On more than one occasion, Nick Unger read a new draft of this manuscript and got me on the phone for an hour or two to pick the whole thing apart and force me to sharpen my arguments. Over many years of teaching and conversation, Kate Bronfenbrenner, Joshua Freeman, and Ed Ott have helped me analyze the labor movement with clarity, specificity, and nuance. (If you disagree that my writing has any of those qualities, the blame falls squarely on me.)
Whether by phone, DM’s, or over whisky or wine, I’d like to thank Chris Aikin, Brett Banditelli, Sharon Block, Valerie Braman, Chris Brooks, Leo Casey, Peter Cole, Bryan Conlon, Daniel Gross, Steve Lawton, Elana Levin, Erik Loomis, Stephen Lerner, Moshe Marvit, Jim Pope, Micah Uetricht, and Douglas Williams for spit-balling and shit-talking with me while I drafted this manuscript. Moshe probably deserves a co-author credit for a chunk of this book.

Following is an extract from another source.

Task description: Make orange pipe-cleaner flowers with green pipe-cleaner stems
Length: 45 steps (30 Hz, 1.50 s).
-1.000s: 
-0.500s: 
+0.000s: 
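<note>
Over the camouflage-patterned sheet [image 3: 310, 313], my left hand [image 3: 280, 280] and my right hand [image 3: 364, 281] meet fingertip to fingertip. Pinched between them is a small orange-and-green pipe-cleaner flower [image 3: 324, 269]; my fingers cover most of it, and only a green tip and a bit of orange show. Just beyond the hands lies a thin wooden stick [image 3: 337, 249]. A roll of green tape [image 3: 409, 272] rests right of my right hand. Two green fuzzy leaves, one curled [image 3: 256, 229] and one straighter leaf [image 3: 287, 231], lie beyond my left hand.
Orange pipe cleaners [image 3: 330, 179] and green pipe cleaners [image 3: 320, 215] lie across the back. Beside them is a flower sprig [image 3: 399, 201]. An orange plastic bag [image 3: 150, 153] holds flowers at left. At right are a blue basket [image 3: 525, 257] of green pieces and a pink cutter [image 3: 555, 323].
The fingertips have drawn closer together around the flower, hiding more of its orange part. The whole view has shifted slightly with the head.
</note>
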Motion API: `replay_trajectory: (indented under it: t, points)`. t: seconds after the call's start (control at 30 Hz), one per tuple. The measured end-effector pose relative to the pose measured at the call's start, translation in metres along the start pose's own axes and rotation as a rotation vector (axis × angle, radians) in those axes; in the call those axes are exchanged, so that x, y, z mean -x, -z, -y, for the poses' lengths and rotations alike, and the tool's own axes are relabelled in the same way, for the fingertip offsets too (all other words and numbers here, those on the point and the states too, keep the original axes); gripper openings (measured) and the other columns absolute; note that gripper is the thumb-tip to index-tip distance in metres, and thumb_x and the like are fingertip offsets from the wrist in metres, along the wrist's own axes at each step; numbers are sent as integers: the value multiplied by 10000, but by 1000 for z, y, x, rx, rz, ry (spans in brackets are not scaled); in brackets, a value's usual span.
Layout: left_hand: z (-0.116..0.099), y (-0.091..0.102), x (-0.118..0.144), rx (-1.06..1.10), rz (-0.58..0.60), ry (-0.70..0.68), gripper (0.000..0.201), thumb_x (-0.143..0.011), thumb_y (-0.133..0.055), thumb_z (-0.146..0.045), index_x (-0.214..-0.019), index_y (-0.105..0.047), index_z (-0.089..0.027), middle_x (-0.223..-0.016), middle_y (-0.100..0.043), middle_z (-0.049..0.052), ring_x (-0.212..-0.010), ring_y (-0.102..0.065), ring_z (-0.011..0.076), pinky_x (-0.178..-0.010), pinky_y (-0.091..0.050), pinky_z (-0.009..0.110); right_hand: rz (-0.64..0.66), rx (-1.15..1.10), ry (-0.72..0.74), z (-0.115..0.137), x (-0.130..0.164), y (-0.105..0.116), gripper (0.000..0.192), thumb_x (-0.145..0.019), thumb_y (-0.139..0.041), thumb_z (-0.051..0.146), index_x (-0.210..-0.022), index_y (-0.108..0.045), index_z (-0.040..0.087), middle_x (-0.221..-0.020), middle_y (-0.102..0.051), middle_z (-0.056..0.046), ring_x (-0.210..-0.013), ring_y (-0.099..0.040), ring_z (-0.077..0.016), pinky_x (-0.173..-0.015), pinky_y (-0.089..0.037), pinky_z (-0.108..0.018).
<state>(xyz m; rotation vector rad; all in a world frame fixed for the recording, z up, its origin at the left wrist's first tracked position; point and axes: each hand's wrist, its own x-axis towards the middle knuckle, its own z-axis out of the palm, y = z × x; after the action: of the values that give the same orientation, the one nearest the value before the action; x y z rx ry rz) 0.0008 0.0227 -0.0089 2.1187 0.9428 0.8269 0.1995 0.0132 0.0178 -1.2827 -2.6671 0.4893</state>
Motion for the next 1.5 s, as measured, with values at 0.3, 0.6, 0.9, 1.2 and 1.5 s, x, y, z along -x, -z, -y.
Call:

Equally influential were the many good organizers and campaign strategists that I’ve worked with over the years. This is hardly an exhaustive list (and some names don’t appear here because they show up in other parts of this Venn Diagram of thanks), but I thought about each of these comrades at least once while writing this book: Alisha Ashley, Mark Bostic, Alan Cage, Yonna Carroll, Liz Chimienti, Jim Donovan, Carlos Fernandez, Otoniel Figueroa Duran, Richelle Fiore, Jessica Foster, Audra George, Carrie Gleason, Glenn Goldstein, Jacob Lieberman, Sam Luebke, Evan Lundeen, Matthew Luskin, Rich Maroko, Victoria Miller, Jackson Potter, Leah Raffanti, Leigh Shapiro, Casey Sweeney, and Nate Walker.
Thank you also to Jeremy Brecher, Edmund Bruno, Joe Burns, Lynne Dodson, Michael B. Fabricant, Bill Fletcher Jr., Harris Freeman, Charlotte Garden, Julius Getman, William A. Herbert, Phil Kugler, Sam Lieberman, Mariah Montgomery, Bradford Murray, Ed Ott, Paul Secunda, Shayna Strom, and Andrew Stettner for reviewing drafts and providing helpful feedback on sections of this book.